* **REQUIRED WORK**: Go through the listing below. Copy each line that has the string "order".

* **DATA BELOW**:
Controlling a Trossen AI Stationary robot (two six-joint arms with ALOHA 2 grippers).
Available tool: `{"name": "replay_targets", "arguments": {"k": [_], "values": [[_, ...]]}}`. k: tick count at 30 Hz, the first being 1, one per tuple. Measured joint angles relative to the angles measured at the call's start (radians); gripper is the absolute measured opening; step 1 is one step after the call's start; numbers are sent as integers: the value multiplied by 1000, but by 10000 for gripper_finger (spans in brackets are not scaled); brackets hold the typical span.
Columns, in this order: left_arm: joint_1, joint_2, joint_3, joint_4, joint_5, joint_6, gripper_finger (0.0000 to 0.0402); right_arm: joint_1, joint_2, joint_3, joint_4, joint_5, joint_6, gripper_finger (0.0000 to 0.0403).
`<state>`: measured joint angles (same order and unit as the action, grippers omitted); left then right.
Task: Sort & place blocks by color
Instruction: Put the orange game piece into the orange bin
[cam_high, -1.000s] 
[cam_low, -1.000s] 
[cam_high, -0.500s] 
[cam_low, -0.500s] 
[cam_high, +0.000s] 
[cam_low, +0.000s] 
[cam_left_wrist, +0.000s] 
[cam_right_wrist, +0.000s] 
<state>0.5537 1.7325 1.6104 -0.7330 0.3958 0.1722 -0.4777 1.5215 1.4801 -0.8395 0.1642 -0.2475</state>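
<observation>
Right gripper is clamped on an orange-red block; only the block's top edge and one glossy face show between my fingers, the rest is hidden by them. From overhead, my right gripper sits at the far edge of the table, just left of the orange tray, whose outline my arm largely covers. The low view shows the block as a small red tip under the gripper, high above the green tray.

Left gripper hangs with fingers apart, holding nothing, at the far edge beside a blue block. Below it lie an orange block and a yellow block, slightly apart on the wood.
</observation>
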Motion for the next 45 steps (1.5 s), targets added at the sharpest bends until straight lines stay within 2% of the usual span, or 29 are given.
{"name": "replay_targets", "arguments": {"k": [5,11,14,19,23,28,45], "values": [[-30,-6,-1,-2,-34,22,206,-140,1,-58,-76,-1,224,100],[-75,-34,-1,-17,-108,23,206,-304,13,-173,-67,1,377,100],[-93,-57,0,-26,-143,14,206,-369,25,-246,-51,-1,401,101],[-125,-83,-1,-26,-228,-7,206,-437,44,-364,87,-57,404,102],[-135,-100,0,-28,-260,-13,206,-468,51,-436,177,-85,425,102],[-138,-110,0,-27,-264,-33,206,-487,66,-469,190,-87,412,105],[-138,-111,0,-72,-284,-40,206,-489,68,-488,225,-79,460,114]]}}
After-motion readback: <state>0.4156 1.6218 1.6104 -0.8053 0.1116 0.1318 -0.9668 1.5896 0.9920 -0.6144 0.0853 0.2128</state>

* **SOLUTION TO THE PROBLEM**:
Columns, in this order: left_arm: joint_1, joint_2, joint_3, joint_4, joint_5, joint_6, gripper_finger (0.0000 to 0.0402); right_arm: joint_1, joint_2, joint_3, joint_4, joint_5, joint_6, gripper_finger (0.0000 to 0.0403).
`<state>`: measured joint angles (same order and unit as the action, grippers omitted); left then right.

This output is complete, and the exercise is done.